Games without difficulty settings should not be surprised when people complain about difficulty. That's why such settings were created in the first place. Don't defend a game that chooses to bypass this extremely common adjustment.
I think one of the most important things to master in this game to have a smooth experience is to pace your population growth. If you grow too fast you're going to run into food problems and there is a limited extent to which you can upscale food production through most of the game. That is unitl you get enough stability (train + exo dome are critical here) and can force your people to live off tiny rations.
I lost once in chapter 1 due to my hull going to zero when I was running low on Alloys. I was immediately like "oh okay this is that type of game. The void is unforgiving." -- immediately changed my playstyle to hyper focus on efficient and specialized industries, planning for future contingencies. Never had a problem again. My work conditions are harsh so I do have a lot of accidents, but nobody runs out of food, the trust is marginally positive, and the hull stays in tact. If I can help it my Alloys never go below 700.
There is still room to optimize my playstyle but mindset does have everything to do with it; make sure you have what you need before you need it. Nobody is coming to save you. The difficulty is really part of the experience.
Tip. If you want to enjoy the story which has been fantastic I would say play on custom settings and go super easy mode. Then replay on harder settings later. That’s how I’ve been enjoying it so far.
I watched your stream yesterday, you should look at the water treatment center, it should help you with your waster/ice issue. maybe even replace the ice completely if you can produce enough waste.
Great video and I agree, it's an amazing game and I have been loving it so far.
I do think that the concerns people are raising are valid, the game is clearly not doing enough to teach people how to play it, the game's difficulty is fine as it is but I think a lot of players are making mistakes that have very severe consequences or might even soft-lock them. The thing you say at the start of keeping ahead of things is very hard to do, especially considering how many new things the game throws at you each chapter, it never stops and can get overwhelming really fast.
I think the biggest issue is the game not teaching you well enough, if players knew how to play better from the start then you wouldn't need to make this video. A punishing game is fine, but if it "feels" unfair then a lot of people won't like it, even though you can stay ahead of these issues.
The game lends itself well to multiple playthroughs so I don't understand why they don't just have a "beginner/story" "normal" and "hard" difficulty setting so people can enjoy the game in different ways. It feels like they made a decision to have a hard game because that's how they like to play games instead of thinking about what their customers might want.
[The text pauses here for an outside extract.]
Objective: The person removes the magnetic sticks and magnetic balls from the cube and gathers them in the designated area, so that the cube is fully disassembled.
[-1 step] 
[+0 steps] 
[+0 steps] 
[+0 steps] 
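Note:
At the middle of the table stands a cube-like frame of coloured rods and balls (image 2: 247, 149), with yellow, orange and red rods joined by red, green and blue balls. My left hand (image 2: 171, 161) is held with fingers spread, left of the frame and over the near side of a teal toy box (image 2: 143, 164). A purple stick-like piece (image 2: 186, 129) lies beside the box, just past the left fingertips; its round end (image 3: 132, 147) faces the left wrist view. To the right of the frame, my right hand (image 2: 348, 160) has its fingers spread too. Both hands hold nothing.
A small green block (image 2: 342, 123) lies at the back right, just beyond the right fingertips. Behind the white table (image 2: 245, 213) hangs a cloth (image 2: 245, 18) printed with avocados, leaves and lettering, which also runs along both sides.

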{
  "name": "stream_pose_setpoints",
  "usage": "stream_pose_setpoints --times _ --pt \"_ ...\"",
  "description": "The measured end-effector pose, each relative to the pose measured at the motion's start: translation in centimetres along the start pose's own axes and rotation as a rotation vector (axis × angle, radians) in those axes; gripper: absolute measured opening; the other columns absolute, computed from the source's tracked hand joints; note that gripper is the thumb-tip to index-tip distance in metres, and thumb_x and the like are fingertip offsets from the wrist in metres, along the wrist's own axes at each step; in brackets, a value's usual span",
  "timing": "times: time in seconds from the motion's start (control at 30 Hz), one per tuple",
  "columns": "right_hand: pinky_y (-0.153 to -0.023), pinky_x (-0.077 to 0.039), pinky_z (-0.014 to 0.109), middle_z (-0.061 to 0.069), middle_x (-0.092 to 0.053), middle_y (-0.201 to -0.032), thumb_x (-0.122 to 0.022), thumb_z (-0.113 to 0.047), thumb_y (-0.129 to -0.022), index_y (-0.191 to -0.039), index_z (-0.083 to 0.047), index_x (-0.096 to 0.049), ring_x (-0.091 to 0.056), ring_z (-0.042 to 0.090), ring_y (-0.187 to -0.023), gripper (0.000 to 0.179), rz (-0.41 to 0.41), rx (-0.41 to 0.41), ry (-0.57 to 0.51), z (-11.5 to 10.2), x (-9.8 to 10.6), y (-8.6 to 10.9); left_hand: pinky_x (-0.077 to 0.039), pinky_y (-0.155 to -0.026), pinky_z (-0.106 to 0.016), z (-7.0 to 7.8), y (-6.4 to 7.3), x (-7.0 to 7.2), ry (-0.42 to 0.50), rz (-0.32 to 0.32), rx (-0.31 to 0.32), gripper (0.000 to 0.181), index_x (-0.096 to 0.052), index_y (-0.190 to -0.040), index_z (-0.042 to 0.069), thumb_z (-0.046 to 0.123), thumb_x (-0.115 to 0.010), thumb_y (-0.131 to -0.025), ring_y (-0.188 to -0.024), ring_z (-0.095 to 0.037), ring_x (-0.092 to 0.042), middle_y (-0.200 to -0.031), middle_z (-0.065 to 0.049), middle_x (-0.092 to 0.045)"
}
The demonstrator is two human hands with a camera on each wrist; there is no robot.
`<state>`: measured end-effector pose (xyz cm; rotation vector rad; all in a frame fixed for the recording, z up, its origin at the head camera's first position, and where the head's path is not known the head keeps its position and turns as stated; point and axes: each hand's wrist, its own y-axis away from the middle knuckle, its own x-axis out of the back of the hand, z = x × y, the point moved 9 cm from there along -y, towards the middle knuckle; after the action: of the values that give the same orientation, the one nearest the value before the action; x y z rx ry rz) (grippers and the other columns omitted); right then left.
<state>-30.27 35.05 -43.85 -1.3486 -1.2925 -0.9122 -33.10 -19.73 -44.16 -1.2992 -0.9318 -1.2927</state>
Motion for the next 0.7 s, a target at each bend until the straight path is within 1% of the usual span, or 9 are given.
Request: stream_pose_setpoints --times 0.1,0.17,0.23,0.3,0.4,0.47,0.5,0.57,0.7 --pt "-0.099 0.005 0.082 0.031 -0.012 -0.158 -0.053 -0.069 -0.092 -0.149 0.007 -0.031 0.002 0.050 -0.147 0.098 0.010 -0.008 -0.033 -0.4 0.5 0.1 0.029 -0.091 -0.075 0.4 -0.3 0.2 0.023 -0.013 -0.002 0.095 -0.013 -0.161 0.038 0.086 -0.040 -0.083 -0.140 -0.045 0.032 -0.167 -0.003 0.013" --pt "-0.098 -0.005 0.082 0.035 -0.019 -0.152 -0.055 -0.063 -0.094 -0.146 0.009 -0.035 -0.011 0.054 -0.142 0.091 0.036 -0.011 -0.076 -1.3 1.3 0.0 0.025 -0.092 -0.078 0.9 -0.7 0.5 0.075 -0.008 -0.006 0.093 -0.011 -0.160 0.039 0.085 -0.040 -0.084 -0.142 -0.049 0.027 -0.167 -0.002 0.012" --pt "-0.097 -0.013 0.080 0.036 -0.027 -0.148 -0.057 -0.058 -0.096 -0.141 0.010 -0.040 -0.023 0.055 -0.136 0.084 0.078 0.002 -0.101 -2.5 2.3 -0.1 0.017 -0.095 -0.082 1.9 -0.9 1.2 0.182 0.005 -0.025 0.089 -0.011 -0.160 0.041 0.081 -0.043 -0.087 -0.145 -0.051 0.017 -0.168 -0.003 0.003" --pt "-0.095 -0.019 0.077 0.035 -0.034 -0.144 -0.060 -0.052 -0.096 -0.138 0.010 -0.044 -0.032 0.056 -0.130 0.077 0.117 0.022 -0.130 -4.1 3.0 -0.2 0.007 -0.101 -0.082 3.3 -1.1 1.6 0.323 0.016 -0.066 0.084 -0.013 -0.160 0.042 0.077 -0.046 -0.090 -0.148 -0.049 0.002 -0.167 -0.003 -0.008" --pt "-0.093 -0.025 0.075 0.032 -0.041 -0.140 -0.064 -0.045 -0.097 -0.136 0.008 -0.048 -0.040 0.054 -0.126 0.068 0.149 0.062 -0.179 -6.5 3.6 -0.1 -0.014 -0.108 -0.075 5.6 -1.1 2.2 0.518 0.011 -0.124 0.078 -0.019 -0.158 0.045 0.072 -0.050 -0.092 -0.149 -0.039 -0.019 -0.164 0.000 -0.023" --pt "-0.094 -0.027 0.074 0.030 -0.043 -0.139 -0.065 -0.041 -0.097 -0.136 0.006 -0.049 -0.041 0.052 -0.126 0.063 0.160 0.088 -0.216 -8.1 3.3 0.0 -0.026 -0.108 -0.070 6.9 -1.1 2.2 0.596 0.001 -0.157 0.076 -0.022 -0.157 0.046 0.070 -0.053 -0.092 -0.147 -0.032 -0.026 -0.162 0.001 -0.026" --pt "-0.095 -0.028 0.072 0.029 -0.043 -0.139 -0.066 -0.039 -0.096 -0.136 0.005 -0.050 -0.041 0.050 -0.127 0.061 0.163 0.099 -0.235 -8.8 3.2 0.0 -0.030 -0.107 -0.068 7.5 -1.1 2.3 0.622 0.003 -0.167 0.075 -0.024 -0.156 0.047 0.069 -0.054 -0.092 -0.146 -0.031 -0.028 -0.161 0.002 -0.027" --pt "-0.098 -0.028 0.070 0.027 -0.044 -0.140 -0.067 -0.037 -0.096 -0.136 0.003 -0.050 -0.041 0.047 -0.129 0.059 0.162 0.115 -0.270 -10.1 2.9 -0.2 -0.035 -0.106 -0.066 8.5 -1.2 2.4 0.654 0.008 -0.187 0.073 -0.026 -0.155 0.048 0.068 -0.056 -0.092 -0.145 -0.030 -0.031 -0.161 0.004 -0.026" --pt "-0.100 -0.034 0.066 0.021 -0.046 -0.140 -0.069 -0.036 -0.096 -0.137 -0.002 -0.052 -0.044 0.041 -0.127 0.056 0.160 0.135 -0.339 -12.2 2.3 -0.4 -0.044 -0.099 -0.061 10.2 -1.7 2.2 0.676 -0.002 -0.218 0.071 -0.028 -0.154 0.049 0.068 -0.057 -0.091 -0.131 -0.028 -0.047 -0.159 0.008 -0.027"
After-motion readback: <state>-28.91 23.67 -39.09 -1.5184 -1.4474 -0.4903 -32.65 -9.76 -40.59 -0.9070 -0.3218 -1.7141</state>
The other problem is that there is almost no room for error: either you flawlessly execute the optimal strategy or you die. The working condition are the perfect example, not even a minute into extra hour and people are already dieing. There are no degrees of success, either all went perfectly or you loose.
IXION is actually balanced rather weirdly. Not saying bad, but weirdly for sure. Difficulty peak is at about chapter 3, but once you got some certain researches, like waste treatment center, the station becomes basically self-sufficient. I rarely had to mine anything below chapter 3 because I had everything I need already. 3.5k pops all nice and happy, fed and not overworked. In the late half the game becomes, well, not easy, you still have to monitor and intervene, but there are many things that are present, but you don't need them. Like there are whole two other systems with their POIs, but it doesn't really matter because events are very much the same with only several exceptions. Same with tech - never used nuclear power, or mushroom walls, or algae farms. Having a prologue this breathtaking and lategame/ending this unbalanced is rather disappointing.
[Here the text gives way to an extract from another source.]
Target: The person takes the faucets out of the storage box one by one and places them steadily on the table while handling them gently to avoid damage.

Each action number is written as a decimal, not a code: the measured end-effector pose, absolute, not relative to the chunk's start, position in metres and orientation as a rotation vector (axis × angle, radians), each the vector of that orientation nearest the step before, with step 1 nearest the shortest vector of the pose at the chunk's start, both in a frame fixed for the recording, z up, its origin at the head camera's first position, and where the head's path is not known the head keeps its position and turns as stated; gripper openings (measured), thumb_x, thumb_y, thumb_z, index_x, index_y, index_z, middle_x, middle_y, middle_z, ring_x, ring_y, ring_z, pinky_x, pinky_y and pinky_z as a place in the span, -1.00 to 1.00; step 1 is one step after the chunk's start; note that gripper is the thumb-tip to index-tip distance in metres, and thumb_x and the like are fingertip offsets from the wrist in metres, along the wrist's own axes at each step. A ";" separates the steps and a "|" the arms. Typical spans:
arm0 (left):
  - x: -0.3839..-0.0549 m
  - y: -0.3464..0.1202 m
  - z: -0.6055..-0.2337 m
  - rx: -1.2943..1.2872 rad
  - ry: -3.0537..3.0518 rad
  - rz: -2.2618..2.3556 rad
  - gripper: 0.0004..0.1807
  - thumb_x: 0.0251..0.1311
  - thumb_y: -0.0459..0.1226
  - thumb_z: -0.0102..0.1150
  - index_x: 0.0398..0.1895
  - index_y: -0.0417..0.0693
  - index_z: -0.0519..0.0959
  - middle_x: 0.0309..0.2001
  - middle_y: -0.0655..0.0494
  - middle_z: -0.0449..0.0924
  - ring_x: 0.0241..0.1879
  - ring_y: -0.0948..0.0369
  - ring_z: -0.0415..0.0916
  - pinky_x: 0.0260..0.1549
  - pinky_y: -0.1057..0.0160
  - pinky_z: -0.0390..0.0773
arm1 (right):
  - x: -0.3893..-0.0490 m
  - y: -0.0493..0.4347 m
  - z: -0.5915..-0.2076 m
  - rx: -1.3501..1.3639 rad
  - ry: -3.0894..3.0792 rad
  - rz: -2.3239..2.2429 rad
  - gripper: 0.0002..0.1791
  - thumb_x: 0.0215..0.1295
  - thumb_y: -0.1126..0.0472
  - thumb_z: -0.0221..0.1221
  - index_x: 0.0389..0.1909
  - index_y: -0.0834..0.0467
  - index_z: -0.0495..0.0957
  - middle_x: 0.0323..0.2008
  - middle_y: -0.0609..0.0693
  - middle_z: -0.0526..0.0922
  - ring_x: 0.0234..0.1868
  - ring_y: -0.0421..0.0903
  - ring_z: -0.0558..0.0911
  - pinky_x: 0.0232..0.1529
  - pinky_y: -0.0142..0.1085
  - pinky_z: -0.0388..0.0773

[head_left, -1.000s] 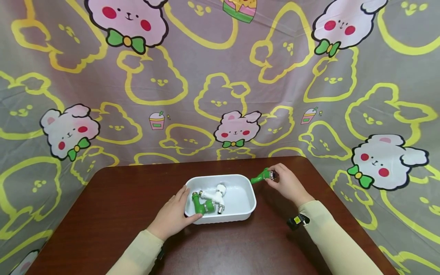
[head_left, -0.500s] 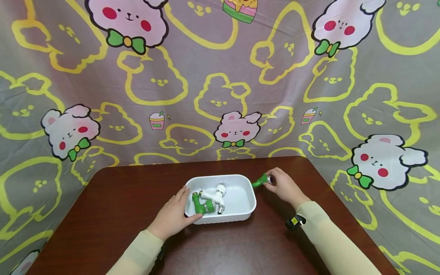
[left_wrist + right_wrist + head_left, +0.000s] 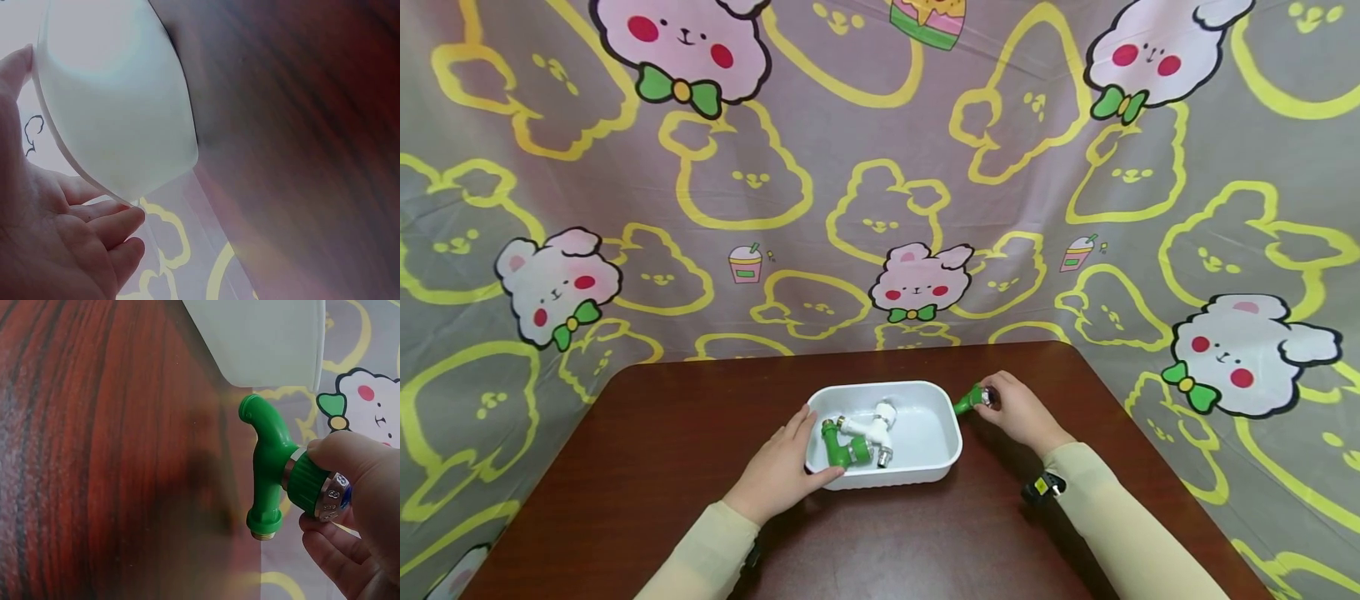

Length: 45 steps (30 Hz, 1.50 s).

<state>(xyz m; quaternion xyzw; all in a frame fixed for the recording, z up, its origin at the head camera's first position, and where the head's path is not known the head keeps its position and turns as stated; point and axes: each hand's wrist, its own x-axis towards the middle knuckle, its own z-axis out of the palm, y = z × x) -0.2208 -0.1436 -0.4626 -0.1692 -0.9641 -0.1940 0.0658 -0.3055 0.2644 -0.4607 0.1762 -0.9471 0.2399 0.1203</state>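
Observation:
My right hand point(image 3: 1022, 412) pinches a green plastic tap point(image 3: 269, 456) by its knob between thumb and fingers, just off the right end of a white basin point(image 3: 917, 478). In the right wrist view the tap's curved spout points up toward the basin and its threaded brass inlet points down. My left hand point(image 3: 778, 462) holds the basin's left end, thumb at the front rim and fingers along the left side. Inside the basin, toward the left, lie another green tap point(image 3: 838, 450) and a white tap point(image 3: 876, 428), close together.
The basin stands on a dark reddish-brown wooden table point(image 3: 700, 417). A cloth point(image 3: 820, 167) printed with cartoon bunnies hangs behind the table and along both sides. The right part of the basin floor point(image 3: 921, 433) is bare.
My right hand has come down a little with the green tap, whose spout now slopes lower beside the basin's right end. The left hand and basin hold their place.

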 end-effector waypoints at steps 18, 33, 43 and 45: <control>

if you stay in previous sector for longer than intended and farm it empty and unlock the 3 science per 5 cycles and later 5 science per 5 cycles, you can create a populattion disctrict that produces waist from residential buildings and you can sort that into alloy and be selfsuffecient in alloy before you leave sector 2,
this is achieved by the free science over time and get tech not intended for chapter 1 or 2
@@ronniebots9225 you can literally stay in prologue forever and just let science tick up lmao. it definitely breaks the game and personally i am glad i jumped early every time as it lead to very close calls often, which was fun to manage. but on my second run i am taking my sweet time, and yeah my goal is to make it self sufficient asap. just a very different style of play and definitely not the intended one, but i love this game and just wanna explore it more.
@@Terminator85BS yeah. i ended the game with almost 8k Fe in storage because my 5 recyceling centers produced everything i needed. Also iam full of C and Si to because i had to switch my recyceling centers to compound and electronics to keep processing waste. And still i produce more waste than 5 recyceling centers and 1 water treatment plant can process. I even used mushroom walls to try and offset the waste production/processing.
Sure ive had a bunch of restarts to, but once you discover the waste from residential buildings, waste storage from DLS and the recyceling plants synergy, the games becomes to easy. Also the fact you can easely offset the penalty from staying to long as its only a -1 stability. If that -1 would become -2, -3 etc the longer you stay, you are actualy forced to jump.
Also fun fact is that you can setup plenty of storage buildings underpowered in a different sector then the materials are produced/gathered. They will transport the goods to unpowered storage buildings. You can just power 1 on if you need the materials. Sure more micromanagement, but it makes the game even more easy since you dont need manpower or power to store a shit-ton of items.
Very helpful, thank you for this!!
honestly I ended up ahead of the curve - ensuring surpluss food but also ensuring that all resources are circulating which is needed. Sec1 - Housing, training and Cryo, Sec 2 - Industrial - Steel, Carbon and Chip manufacturing etc.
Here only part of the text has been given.